The idea of using a vortex ring gun for air defence was aired in public at an Aeronautical Society lecture given on 3 December 1913 by Captain C. M. Waterlow, Royal Engineers, on the topic of the 'The coming airship'. In a discussion of the potential for aerial combat between aeroplanes and airships, Waterlow thought the former would be disadvantaged because of its inferior weight-carrying capacity: the airship could afford to be much better armed. This is perhaps not surprising since he was himself an airship pilot. When it came to the weapons which would be used, he suggested vortex rings:

The question of a suitable weapon had hardly been considered, but he would remark that there were great possibilities in the use of vortex rings, such as had been used in France in connection with vineyards.

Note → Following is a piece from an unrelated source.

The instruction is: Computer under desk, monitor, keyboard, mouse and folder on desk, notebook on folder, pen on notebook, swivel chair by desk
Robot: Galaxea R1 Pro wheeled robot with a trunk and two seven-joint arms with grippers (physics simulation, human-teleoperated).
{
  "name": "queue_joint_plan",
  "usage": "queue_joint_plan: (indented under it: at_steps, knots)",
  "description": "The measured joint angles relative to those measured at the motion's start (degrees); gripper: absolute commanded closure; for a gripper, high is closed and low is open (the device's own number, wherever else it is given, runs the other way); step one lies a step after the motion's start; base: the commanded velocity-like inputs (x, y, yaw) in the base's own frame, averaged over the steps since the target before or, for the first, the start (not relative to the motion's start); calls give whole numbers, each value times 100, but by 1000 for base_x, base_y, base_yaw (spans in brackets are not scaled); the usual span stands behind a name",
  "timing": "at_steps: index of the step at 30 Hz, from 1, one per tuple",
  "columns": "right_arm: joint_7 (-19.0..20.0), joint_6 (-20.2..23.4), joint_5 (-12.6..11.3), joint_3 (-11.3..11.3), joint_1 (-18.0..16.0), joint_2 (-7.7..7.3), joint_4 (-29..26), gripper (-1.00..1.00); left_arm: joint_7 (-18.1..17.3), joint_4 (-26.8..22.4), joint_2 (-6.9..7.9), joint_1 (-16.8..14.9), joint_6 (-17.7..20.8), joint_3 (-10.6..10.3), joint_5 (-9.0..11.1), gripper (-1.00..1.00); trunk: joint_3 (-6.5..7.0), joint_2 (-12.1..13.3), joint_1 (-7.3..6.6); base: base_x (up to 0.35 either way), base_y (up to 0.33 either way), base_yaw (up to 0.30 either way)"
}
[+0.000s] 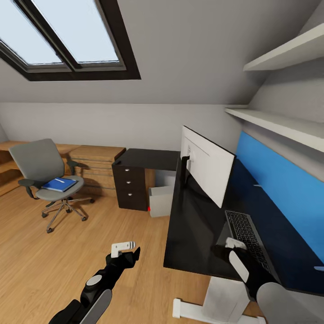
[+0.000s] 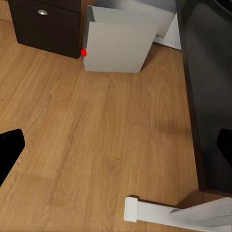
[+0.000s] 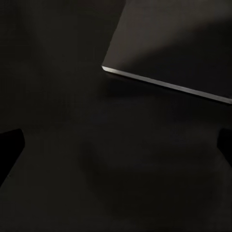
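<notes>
Nearest the camera, the left tool [image 1: 123,249] hangs over the wooden floor [image 1: 54,265] beside the tabletop's front corner, its dark fingers [image 2: 9,147] spread wide at the edges of its wrist view with nothing between them. The right tool [image 1: 235,245] sits low over the glossy black tabletop [image 1: 189,234], just beside the near end of the keyboard [image 1: 246,236]; its wrist view shows its fingers [image 3: 10,145] parted and empty above the dark surface, with the keyboard's silver edge [image 3: 164,84] ahead. The keyboard lies lengthwise along the tabletop near the blue wall panel [image 1: 283,189]. Farther along stands the monitor [image 1: 204,164], its white back turned toward the room, on its black stand. Under the tabletop, next to the dark drawer unit [image 1: 130,189], the pale grey computer [image 1: 159,200] rests on the floor, its red button [image 2: 83,52] at one corner. Well apart, near the far wall, the swivel chair [image 1: 42,173] stands on the floor with the blue folder [image 1: 59,184] lying flat on its seat.
</notes>
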Motion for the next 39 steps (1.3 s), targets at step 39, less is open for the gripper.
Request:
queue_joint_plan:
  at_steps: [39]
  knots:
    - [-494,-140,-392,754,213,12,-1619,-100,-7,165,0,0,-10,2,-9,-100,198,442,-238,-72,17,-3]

To show the destructive effects that they can produce, he stated that when fired horizontally they were capable of breaking up a wooden fence at a distance of 100 yards.

The basic principle behind vortex ring guns is quite sound: a smoke ring is a common form of vortex ring, and toy vortex guns can bought or even made at home. Practical uses are a bit more dubious. The use of vortex ring guns (or hail cannon) to disperse hailstorms has a long history but little scientific evidence to back it up. More recently, militaries have looked at vortex ring guns as non-lethal weapons, to knock people down, but they don't seem to be able to do this even over a distance as short as 30 metres.